El balance ha sido claramente positivo y hace 8 años todos podíamos estar de acuerdo con Fukuyama y su fin de la historia. A pesar de su éxito surgieron perdedores y ellos fueron los primeros enemigos de la globalización. Los más notorios son la industria y los trabajadores industriales de los países desarrollados. Si en 1990 era normal en muchos países que el 30% de la fuerza laboral estuviese en la industria, hoy no llega al 20% en casi ningún país del llamado primer mundo. Son los que “se han quedado atrás” o left behind en inglés. El problema se agrava porque muchas veces esto pasa en regiones enteras, donde no hay crecimiento económico, ni mejora de la esperanza de vida, donde la droga causa estragos y aumenta la delincuencia. El primer freno llega con la llegada de Trump al poder, con su America first, empezando a subir los aranceles para recuperar esa industria perdida. Es curioso que el país capitalista por excelencia sea el culpable de los ataques a la globalización. Por otro lado, la gran subida de China y el carácter despótico de su régimen a partir de la llegada de Xi Jinping empezó a verse como una amenaza. Llegamos a soluciones sencillas para problemas complejos: el culpable de los que se han quedado atrás es el comercio mundial, luego subamos aranceles. La pérdida de competitividad de muchas industrias, las mejoras tecnológicas (comparemos una fábrica de Tesla hoy con una de GM hace 30 años) o la incapacidad de formar y reciclar a los que han perdido su trabajo no se tienen en cuenta.

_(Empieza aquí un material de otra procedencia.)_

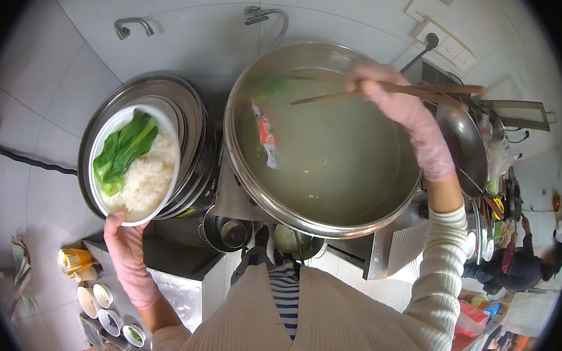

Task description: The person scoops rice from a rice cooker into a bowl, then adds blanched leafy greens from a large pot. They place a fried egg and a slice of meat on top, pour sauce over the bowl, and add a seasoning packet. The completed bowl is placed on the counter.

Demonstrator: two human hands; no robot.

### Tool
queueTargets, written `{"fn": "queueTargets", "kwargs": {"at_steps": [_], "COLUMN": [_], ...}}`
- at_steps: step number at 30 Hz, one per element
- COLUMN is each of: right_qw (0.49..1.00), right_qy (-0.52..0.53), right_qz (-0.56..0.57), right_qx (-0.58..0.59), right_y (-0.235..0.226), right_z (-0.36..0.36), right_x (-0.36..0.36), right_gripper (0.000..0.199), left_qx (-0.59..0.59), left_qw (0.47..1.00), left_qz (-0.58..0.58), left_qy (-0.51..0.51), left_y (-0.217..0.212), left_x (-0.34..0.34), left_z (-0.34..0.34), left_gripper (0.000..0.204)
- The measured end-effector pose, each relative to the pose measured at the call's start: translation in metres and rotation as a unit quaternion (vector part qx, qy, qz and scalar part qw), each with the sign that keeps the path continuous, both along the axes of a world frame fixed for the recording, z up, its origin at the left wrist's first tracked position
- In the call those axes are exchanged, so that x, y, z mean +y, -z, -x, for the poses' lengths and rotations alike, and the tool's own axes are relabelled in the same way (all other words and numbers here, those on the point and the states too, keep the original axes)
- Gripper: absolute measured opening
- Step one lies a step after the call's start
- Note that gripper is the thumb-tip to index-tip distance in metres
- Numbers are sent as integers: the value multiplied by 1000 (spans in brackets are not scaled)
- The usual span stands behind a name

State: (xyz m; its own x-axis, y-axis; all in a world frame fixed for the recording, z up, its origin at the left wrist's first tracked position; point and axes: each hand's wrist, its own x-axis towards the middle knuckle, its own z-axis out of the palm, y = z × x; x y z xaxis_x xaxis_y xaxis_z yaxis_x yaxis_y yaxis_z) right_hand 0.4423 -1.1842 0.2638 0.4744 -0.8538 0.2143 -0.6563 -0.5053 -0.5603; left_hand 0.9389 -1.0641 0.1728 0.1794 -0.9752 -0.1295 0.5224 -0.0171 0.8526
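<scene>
My left hand [128,250], in a pink glove, grips the lower rim of a white bowl [94,164]. Cooked rice [152,179] and leafy greens [123,148] lie inside, and the bowl tilts above stacked metal pans at the left. A large steel pot [310,227] of cloudy liquid [333,159] stands in front of me. Over its far right side, my gloved right hand [383,88] is closed around long wooden chopsticks [427,93], their tips reaching over the liquid. A red and white packet [265,136] and some greens [275,88] are at the pot's left side.
Stacked metal pans [198,106] sit beside the pot. Two wall taps [133,27] project behind. A wok [460,144] is to the right. Small bowls [110,321] stand at lower left, and pots [226,230] sit below the counter. Another person [520,264] works at far right.
</scene>
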Motion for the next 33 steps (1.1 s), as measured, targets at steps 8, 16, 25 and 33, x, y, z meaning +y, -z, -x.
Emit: {"fn": "queueTargets", "kwargs": {"at_steps": [8,16,25,33], "right_qw": [995,874,749,711], "right_qy": [-22,289,406,381], "right_qz": [-91,-75,-5,73], "right_qx": [-37,-384,-524,-586], "right_y": [60,112,89,51], "right_z": [-74,-36,41,83], "right_x": [-76,-107,-60,1], "right_gripper": [32,42,44,44], "left_qx": [27,35,28,41], "left_qw": [997,997,998,977], "left_qz": [-37,-55,-25,-9], "left_qy": [-60,-37,56,211], "left_y": [18,26,17,-3], "left_x": [20,17,-8,-33], "left_z": [-23,-28,-3,48], "left_gripper": [73,72,66,62]}}
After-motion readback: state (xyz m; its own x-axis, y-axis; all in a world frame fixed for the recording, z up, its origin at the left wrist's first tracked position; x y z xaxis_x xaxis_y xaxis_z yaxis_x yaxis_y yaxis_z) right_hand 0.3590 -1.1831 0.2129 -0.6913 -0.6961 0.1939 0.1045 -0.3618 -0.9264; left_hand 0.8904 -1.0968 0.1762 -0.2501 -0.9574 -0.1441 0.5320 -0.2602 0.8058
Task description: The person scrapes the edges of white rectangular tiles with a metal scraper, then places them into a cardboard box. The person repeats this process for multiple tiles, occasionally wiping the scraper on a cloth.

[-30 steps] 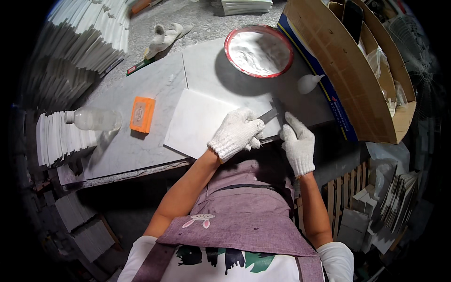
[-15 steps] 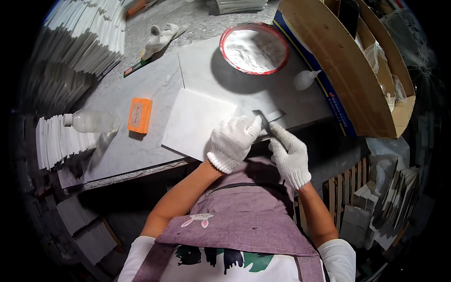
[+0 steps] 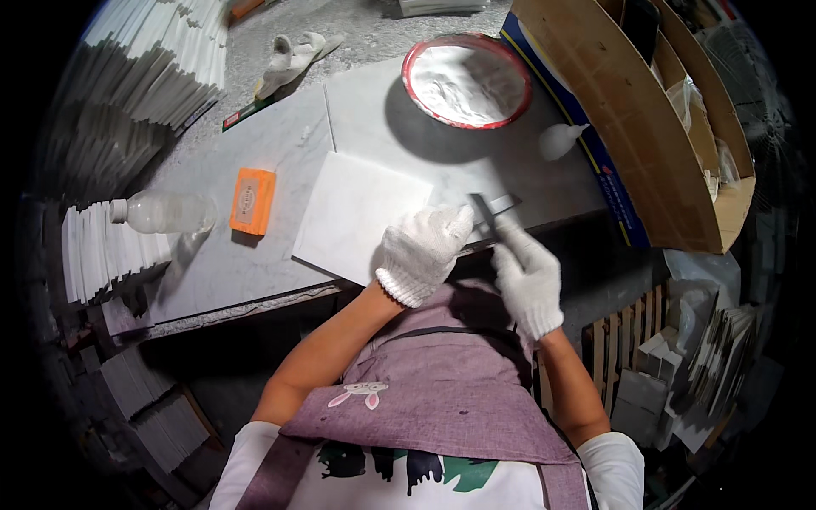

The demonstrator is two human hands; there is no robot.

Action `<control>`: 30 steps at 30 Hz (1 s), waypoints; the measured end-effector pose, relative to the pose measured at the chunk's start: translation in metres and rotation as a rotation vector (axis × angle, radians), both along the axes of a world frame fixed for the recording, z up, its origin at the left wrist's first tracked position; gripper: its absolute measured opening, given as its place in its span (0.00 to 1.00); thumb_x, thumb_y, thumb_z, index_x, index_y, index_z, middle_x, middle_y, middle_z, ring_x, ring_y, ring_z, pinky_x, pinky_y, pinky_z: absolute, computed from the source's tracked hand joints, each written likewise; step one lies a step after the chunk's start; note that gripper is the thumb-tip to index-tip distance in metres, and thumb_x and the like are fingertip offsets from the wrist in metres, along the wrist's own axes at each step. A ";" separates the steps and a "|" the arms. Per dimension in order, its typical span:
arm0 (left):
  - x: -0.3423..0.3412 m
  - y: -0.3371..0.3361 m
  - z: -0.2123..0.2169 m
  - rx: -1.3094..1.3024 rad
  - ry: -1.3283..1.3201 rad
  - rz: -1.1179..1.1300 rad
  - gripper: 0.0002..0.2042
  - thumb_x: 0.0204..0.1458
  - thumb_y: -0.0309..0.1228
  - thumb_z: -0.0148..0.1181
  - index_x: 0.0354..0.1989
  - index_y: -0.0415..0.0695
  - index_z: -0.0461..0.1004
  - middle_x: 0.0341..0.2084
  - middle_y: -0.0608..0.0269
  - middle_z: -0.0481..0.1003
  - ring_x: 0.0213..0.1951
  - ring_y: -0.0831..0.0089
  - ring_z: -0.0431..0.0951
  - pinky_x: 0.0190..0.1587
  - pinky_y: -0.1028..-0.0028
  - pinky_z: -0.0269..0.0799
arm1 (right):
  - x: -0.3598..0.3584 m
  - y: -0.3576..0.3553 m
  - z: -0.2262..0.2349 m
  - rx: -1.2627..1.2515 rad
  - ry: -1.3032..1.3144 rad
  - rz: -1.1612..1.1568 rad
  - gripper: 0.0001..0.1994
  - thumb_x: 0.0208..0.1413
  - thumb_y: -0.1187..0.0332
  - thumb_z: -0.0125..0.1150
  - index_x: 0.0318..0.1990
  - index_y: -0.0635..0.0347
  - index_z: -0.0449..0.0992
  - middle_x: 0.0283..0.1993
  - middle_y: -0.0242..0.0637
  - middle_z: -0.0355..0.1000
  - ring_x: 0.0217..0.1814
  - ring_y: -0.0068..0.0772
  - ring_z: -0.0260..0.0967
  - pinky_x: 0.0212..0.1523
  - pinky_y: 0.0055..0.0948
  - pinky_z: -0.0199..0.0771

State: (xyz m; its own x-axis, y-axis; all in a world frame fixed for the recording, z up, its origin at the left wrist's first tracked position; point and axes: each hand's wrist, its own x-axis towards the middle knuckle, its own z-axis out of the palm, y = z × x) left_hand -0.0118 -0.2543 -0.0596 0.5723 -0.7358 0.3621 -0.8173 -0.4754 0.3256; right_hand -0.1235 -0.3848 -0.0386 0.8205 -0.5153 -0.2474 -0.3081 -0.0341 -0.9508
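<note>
From my remote feed, the white-gloved left hand (image 3: 422,252) pressed flat on the square white stone tile (image 3: 357,214) at the grey workbench's (image 3: 280,153) front edge; the gloved right hand (image 3: 529,279) apparently pinched a thin dark metal blade (image 3: 486,214).

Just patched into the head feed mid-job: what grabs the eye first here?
Two white-gloved hands meet at the table's near edge: the left hand presses on a white square tile, while the right hand holds a thin metal tool at the tile's right corner. Behind them sits a red-rimmed bowl of white powder, and an orange block lies left of the tile.
</note>
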 end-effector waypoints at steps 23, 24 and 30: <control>0.001 0.002 -0.001 -0.032 0.043 0.032 0.08 0.44 0.30 0.62 0.33 0.47 0.75 0.24 0.63 0.74 0.26 0.63 0.74 0.26 0.66 0.70 | 0.005 -0.014 -0.006 0.111 0.168 -0.209 0.19 0.56 0.77 0.54 0.57 0.66 0.69 0.47 0.42 0.75 0.45 0.26 0.72 0.49 0.20 0.70; 0.001 0.001 0.000 -0.015 0.065 0.027 0.08 0.44 0.30 0.62 0.33 0.47 0.75 0.25 0.62 0.74 0.26 0.63 0.74 0.26 0.66 0.70 | 0.002 -0.009 -0.014 0.051 0.089 -0.161 0.19 0.56 0.77 0.54 0.56 0.66 0.69 0.49 0.43 0.74 0.47 0.28 0.72 0.50 0.21 0.70; -0.001 0.001 0.002 -0.020 0.084 0.051 0.08 0.43 0.30 0.63 0.33 0.47 0.75 0.24 0.62 0.74 0.25 0.62 0.74 0.25 0.66 0.70 | 0.004 -0.007 -0.010 0.178 0.081 -0.201 0.19 0.58 0.74 0.51 0.58 0.65 0.68 0.33 0.30 0.72 0.24 0.12 0.60 0.24 0.14 0.65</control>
State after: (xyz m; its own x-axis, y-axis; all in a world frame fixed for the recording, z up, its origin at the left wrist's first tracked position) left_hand -0.0126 -0.2535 -0.0573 0.6379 -0.6980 0.3254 -0.7615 -0.5087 0.4016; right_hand -0.1192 -0.3919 -0.0485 0.6797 -0.6085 -0.4094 -0.3670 0.2011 -0.9082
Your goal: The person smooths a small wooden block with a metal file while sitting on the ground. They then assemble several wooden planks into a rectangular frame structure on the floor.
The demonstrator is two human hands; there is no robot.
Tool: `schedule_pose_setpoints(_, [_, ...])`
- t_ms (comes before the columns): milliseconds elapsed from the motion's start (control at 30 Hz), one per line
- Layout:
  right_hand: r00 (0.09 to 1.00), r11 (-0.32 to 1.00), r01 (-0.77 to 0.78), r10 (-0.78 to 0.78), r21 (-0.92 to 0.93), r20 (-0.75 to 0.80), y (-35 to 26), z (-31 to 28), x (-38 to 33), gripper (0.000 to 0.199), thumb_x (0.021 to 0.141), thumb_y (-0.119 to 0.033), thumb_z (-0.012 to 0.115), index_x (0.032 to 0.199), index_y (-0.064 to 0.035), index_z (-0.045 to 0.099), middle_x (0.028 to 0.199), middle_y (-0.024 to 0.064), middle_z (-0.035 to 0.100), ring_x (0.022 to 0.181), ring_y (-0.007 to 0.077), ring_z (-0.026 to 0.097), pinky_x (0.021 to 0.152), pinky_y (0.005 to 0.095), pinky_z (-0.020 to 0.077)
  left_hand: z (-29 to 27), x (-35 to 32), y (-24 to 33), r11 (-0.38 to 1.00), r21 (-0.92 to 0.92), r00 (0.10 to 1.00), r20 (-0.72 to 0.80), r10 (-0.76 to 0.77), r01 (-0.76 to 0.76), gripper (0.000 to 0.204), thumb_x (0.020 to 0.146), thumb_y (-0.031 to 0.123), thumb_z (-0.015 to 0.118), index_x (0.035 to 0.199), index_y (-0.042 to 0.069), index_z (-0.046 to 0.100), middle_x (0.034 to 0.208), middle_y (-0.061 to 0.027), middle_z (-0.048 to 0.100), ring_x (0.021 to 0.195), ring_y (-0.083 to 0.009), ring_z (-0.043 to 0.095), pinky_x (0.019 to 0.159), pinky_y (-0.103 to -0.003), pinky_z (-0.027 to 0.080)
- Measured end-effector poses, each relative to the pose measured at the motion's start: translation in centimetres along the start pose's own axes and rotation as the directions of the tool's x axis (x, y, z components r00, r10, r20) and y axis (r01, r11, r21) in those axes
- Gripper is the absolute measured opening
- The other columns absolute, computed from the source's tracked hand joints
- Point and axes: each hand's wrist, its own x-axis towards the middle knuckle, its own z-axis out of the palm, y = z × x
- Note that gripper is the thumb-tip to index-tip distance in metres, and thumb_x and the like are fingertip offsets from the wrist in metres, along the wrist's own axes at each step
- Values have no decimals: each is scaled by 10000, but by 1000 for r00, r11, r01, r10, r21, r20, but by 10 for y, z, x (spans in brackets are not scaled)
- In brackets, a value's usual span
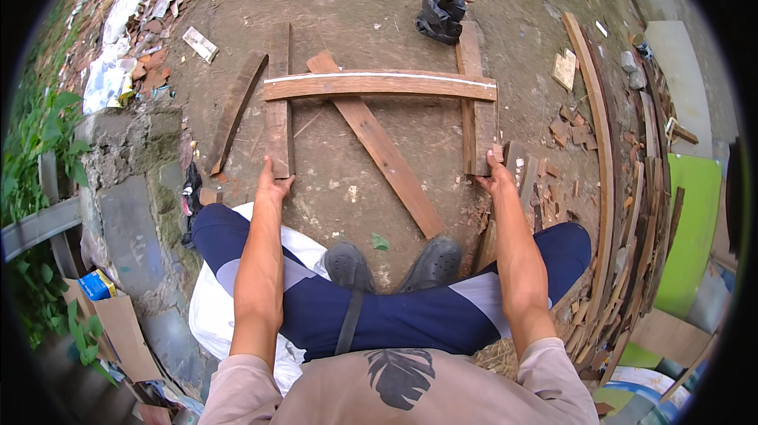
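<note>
My left hand [275,180] grips the near end of an upright-lying wooden plank [279,129], fingers along its outer side. On the other side, my right hand [497,175] grips the near end of a matching plank [484,127]. A wooden crosspiece [379,86] with a white strip along its top edge lies across both planks, joining them in an H-like shape. Whether it is fastened cannot be seen. A loose board [387,157] lies slantwise on the ground between the planks, its far end passing under the crosspiece.
A short dark board [237,113] lies left of the frame. Near the far right end sits a black plastic bag [440,11]. Long boards and wood scraps [632,243] pile up at the right, beside a green panel [685,228]. A broken concrete block [130,188] stands at the left.
</note>
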Motion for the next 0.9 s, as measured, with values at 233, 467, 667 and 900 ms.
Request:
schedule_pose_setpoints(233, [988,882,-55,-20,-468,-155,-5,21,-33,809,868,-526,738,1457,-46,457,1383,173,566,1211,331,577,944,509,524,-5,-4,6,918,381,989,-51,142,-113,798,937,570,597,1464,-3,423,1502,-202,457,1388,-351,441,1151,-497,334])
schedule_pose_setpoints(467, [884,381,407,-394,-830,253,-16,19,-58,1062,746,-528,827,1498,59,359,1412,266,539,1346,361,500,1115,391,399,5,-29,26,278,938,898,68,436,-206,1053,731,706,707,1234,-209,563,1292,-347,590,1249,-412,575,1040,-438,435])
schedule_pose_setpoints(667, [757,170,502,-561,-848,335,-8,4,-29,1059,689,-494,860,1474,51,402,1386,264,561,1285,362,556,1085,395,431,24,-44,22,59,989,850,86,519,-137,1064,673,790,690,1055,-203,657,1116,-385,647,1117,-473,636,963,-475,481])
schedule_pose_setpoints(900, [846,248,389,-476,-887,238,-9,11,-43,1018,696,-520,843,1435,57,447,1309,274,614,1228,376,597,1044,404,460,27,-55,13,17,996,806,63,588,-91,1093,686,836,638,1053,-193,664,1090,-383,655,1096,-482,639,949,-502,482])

El segundo gran hito empieza con el cambio climático. Después del Acuerdo de París de 2015 los gobiernos, sobre todo europeos, empiezan a ser muy conscientes de que deben impulsar la descarbonización, fomentando las energías limpias, incentivando las energías renovables con subvenciones crecientes a su instalación. Ahora bien, después de un tiempo empiezan a darse cuenta que ese gasto no se traduce en empleo, por lo que ven que tienen que hacer algo y ese algo es la política industrial. Desde 2020 el mundo, aunque básicamente los países desarrollados, se ha gastado 1,3 billones de dólares en fomentar las energías limpias.

El tercer desencadenante en la lucha contra la globalización es la pandemia. Por un lado, los gobiernos gastan mucho más, interviniendo en la economía de una manera que hacía muchas décadas que no veíamos. Por otro surgen los llamado problemas en las cadenas de suministro, es decir, desabastecimiento de productos básicos. Empezó con las mascarillas y los respiradores y siguió con muchos más, como los semiconductores o chips. Surgen cuestiones de seguridad nacional y los gobiernos se plantean que se depende en exceso de un país, China, con el que, encima, las relaciones no hacen más que deteriorarse. Es necesario diversificar las fuentes de suministro y recuperar parte de la producción. La solución es, de nuevo, la vuelta a la política industrial, abandonada a las fuerzas del mercado desde la globalización. ¿Quién se puede oponer a hacer que las cadenas de suministros sean más resistentes, ayudar a las zonas que se han quedado atrás, tener una economía más “sostenible” y enfrentarse a China? La política industrial vende y los políticos la han comprado. No importa que la realidad sea diferente de cómo nos la pintan. Las cadenas de suministros no han dejado de funcionar. Lo que ha pasado es que hemos demandado bienes que no se habían producido porque estábamos recluidos o que su demanda ha crecido desmesuradamente, a pesar de lo cual los mercados han reaccionado rápido y bien. Tampoco se aprende del pasado reciente, como en EEUU que en 1987 estaba preocupada porque la producción de semiconductores se iba a Japón y el gobierno dedicó recursos a subvencionar la producción local. Acostumbrados al aumento del gasto ayudando con subvenciones a empresas, continuemos con ellas para solucionar los problemas que han aflorado con la pandemia y antes. La realidad es que las políticas industriales reducirán el comercio mundial, crearán un mundo más ineficiente y desigual y provocarán una crisis de deuda. Y no podemos olvidar que el libre comercio es un antídoto contra las guerras.